Saturn

A Moon with a View

Saturn
Saturn – Large Sketch from Observation Through the Telescope With Artists Conception Below
By Mark Seibold

From Sandy Oregon, 30 miles east of Portland, at the home driveway – Saturn Observed February 28 ~ March 2 Through 10.1″ Newtonian- Large Pastel Sketch produced:

I observed Saturn through my 10.1″ Newtonian at medium to high power magnification (120X ~ 240X) on several evenings last week, in effort to see some detail in the rings and surface cloud banding. Seeing was medium to marginal at times through the evenings. Using Sol Robbins template and other images from the web to accurately proportion the rings, I rendered this 19” X 25” pastel impression showing about what is seen in a good medium telescope if one stands back say 25 feet from the full image on a standard computer screen. Saturn’s disc was sketched at 7 ¾” at the equator. The Cassini division was easily visible and the crepe ring only hinted at high magnification at 240x through a 5mm Super Plossl eyepiece through my 10.1″ f/4.5 Newtonian-Dobsonian telescope with average seeing conditions at times with glimpses through steady atmosphere.

The foreground was quickly added from imagination for depth and drama as a final touch, which seems to captivate a view from one of Saturn’s moons, possibly Titan with a suggestion to an ocean-scape.

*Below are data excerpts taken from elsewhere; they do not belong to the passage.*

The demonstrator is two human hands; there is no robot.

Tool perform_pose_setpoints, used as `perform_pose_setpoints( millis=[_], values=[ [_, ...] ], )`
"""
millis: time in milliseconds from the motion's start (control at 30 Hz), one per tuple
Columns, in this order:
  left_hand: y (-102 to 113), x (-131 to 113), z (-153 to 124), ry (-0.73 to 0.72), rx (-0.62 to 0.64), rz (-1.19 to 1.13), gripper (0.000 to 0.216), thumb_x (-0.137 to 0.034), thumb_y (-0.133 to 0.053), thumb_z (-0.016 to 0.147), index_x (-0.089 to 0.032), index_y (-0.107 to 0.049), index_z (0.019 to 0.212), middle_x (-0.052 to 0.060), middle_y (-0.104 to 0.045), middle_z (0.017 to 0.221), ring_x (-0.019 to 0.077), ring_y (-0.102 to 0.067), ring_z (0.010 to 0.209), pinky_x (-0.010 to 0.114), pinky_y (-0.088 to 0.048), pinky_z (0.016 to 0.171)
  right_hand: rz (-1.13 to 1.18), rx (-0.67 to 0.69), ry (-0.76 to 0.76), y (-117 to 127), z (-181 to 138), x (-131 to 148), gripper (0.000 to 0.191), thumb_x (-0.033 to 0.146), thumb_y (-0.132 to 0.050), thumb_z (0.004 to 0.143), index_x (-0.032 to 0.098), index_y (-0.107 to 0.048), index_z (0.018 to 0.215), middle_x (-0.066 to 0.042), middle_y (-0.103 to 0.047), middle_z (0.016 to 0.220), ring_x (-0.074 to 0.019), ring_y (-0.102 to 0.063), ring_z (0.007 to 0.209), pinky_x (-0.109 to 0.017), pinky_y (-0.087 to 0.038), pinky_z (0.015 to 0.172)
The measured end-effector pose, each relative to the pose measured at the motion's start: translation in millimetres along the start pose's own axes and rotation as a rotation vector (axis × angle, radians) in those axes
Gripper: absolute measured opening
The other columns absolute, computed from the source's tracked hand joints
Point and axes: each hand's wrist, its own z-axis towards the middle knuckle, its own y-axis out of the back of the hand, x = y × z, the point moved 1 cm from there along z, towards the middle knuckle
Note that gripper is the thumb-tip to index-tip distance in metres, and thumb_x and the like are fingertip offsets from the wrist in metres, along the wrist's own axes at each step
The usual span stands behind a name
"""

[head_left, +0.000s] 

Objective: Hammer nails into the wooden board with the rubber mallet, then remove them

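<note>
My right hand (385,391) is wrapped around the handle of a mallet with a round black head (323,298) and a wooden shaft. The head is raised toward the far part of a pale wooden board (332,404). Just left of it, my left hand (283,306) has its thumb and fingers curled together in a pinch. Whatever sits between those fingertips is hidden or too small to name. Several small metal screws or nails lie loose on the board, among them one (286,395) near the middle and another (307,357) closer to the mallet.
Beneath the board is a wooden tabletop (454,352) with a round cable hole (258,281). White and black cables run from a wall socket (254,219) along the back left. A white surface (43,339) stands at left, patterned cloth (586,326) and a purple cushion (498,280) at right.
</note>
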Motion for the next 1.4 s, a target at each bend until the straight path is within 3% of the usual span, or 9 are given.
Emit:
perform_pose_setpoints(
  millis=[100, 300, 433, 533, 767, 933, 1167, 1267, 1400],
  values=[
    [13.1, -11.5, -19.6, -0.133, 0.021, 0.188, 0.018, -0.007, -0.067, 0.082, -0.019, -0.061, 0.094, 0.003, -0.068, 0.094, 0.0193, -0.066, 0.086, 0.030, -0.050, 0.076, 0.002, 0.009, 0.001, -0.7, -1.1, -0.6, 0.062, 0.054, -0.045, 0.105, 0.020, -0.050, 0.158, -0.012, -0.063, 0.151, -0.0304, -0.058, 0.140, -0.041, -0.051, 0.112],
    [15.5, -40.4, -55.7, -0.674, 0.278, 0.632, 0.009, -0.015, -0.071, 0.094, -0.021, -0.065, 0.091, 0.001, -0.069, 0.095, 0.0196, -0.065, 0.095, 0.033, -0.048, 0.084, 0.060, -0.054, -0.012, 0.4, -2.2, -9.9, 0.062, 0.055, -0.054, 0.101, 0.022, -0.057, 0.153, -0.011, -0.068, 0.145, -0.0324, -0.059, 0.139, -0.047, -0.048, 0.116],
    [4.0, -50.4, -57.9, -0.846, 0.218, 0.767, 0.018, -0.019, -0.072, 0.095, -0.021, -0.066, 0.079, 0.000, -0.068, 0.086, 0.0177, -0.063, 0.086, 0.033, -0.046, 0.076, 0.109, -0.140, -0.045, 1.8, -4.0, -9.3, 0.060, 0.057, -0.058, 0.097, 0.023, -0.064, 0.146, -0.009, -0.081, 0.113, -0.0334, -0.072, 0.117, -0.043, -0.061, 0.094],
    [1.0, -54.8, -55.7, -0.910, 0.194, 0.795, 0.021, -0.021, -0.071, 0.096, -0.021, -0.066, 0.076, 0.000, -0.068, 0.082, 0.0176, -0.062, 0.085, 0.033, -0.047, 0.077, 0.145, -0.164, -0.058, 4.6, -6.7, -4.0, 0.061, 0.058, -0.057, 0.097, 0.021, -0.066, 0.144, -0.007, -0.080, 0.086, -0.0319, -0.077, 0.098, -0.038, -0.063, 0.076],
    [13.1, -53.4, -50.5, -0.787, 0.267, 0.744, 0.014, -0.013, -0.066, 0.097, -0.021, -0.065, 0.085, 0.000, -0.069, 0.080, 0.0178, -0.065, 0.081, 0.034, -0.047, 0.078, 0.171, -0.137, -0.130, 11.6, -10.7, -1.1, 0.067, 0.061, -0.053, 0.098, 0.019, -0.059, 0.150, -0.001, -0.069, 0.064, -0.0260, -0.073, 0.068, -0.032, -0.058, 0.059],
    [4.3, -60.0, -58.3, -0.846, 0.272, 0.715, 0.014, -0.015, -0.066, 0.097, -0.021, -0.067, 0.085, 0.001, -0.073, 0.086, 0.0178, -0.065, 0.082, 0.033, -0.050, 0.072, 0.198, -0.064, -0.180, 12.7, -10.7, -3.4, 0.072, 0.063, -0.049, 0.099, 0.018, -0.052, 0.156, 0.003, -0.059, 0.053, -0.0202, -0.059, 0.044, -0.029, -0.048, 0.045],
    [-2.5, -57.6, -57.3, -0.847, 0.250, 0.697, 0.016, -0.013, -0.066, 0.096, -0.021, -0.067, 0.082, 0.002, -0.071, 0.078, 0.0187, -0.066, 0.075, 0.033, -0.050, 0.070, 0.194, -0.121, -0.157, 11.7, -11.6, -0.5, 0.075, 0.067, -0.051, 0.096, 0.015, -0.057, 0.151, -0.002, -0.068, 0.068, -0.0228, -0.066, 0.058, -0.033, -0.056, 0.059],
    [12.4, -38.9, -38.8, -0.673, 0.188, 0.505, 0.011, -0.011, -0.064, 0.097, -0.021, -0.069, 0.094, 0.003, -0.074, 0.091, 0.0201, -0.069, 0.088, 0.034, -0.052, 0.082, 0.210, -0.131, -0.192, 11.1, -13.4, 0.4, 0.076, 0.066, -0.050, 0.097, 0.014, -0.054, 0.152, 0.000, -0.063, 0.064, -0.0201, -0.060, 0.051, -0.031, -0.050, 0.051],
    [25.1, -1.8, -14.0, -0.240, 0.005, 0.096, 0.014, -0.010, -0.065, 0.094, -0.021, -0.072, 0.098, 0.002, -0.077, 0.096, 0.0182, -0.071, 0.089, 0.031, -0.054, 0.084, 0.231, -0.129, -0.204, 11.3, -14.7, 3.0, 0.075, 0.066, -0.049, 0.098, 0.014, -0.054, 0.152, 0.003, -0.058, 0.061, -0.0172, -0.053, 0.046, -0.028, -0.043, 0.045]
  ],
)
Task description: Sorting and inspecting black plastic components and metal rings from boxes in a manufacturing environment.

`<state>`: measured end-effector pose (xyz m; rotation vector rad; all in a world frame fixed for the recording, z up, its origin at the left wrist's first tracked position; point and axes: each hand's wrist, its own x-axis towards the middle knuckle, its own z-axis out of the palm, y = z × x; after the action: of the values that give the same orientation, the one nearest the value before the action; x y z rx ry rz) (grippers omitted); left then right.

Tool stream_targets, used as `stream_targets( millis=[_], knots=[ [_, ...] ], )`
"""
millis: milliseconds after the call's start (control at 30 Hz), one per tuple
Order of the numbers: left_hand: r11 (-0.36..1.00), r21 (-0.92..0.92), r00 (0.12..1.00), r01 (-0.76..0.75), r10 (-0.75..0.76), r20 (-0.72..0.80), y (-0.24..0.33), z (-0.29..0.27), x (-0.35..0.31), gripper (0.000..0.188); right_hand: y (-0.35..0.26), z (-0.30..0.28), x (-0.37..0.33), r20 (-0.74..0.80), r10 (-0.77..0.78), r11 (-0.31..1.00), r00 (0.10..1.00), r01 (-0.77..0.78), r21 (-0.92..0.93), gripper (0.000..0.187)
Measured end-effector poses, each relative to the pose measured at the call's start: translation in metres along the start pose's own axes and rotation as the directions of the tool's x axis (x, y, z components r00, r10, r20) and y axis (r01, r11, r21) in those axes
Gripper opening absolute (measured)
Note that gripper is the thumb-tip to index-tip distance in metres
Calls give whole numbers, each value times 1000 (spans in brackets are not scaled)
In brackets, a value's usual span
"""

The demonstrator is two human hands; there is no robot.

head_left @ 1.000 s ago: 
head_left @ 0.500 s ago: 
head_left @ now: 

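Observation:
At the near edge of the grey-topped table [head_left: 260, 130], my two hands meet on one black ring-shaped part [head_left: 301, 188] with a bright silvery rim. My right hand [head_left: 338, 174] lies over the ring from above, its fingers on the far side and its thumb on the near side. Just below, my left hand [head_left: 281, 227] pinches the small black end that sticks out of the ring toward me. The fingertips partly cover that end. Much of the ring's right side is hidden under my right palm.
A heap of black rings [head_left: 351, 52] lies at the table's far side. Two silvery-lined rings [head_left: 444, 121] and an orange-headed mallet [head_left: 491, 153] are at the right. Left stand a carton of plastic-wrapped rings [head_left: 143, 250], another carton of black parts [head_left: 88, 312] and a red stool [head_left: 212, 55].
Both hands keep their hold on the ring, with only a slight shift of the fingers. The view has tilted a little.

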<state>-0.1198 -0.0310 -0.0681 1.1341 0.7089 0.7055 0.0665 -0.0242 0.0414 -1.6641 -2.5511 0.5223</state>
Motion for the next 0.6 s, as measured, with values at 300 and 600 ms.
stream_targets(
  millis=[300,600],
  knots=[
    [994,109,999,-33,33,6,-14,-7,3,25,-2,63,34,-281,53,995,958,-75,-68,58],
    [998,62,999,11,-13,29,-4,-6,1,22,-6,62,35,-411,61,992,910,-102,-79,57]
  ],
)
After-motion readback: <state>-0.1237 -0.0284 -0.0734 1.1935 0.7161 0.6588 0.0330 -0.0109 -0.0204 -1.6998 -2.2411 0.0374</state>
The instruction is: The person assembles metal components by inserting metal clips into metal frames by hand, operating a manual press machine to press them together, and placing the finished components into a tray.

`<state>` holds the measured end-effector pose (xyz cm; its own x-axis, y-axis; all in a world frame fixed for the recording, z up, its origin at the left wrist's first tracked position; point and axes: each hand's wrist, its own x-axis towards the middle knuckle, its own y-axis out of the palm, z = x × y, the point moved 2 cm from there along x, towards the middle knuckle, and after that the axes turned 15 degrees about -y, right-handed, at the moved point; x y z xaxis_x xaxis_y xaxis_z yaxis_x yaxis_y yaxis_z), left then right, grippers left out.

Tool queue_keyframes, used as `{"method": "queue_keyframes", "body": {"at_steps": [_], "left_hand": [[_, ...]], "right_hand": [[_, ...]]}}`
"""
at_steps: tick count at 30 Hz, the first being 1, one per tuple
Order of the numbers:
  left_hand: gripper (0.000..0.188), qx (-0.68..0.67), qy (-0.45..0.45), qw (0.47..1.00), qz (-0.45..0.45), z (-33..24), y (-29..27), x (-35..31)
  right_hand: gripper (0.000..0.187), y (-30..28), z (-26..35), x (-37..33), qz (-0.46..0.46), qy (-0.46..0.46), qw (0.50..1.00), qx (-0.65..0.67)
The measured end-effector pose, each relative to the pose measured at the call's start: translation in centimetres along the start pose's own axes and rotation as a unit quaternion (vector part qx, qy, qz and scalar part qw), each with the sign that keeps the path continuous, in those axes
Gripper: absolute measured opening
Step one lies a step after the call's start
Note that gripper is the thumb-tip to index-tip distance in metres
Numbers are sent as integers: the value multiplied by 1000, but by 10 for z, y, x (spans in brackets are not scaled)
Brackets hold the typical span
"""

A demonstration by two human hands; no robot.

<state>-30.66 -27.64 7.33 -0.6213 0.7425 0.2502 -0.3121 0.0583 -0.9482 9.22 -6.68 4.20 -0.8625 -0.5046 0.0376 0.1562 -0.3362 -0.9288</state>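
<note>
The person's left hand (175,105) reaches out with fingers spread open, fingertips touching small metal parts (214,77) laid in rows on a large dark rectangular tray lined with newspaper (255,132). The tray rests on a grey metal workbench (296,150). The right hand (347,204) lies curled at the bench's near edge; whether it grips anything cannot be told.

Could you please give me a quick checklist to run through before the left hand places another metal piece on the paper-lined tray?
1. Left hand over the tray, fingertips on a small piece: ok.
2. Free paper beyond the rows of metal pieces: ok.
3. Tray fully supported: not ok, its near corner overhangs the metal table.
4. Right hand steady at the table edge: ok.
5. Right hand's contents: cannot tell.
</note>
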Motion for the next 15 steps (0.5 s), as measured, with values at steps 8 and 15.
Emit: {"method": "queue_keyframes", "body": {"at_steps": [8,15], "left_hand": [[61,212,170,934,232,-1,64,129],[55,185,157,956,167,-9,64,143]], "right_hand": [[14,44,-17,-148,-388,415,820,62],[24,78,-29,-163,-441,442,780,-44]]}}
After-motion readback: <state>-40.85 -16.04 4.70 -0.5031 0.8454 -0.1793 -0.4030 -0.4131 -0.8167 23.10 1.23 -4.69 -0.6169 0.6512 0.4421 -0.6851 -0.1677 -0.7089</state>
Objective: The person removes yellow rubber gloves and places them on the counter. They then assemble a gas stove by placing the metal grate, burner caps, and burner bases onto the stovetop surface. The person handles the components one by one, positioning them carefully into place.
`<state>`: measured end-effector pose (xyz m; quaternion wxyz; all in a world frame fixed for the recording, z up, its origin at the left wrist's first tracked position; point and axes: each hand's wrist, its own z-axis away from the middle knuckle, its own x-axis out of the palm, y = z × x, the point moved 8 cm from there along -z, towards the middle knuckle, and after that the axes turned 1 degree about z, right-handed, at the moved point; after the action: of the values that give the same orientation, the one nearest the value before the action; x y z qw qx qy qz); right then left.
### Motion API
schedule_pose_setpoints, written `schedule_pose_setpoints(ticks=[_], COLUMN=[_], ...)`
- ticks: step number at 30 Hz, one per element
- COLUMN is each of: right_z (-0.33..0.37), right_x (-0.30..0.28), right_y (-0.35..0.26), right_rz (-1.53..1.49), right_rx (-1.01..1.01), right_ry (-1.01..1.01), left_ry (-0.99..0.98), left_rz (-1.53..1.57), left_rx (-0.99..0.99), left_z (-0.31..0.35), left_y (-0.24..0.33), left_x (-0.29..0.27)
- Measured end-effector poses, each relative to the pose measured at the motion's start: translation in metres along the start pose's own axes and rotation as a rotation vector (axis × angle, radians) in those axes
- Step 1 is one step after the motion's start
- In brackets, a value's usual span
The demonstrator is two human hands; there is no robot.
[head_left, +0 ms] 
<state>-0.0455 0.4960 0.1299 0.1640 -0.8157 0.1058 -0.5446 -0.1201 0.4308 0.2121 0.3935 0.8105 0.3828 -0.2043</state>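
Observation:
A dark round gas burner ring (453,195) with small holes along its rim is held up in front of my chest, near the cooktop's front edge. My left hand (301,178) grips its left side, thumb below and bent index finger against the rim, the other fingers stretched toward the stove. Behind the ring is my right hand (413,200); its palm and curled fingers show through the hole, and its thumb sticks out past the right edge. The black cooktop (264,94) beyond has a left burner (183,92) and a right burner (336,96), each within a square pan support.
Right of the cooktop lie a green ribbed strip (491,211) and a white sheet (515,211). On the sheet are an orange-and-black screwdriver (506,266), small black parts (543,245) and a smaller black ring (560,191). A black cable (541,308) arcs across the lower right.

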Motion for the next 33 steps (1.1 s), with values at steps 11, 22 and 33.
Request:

The sketch was photographed with a Sigma 35mm DSLR under white balanced studio lights.


3 thoughts on “A Moon with a View”

  1. I love the concept of taking the eyepiece rendering and using your
    artistic talents to develop an overall image that would look beautiful
    hanging in any living room.

  2. Mark,

    You have created a stunning scene here. Your use of blue gives the feel of cold you would expect in this part of the solar system.

    Frabk 🙂

  3. Thank you John and Frank. I apologize for the late delayed reply here. I believe I had experienced some problems trying to log into the username and password protocols before, and just figured it out this morning on March 3rd, 2020.
    I must say that I am honored, and owe a great thanks to Frank McCabe for posting these other sketches of mine in the Astronomy Sketch of the Day, as I was not aware that I had been published here at this site more than once.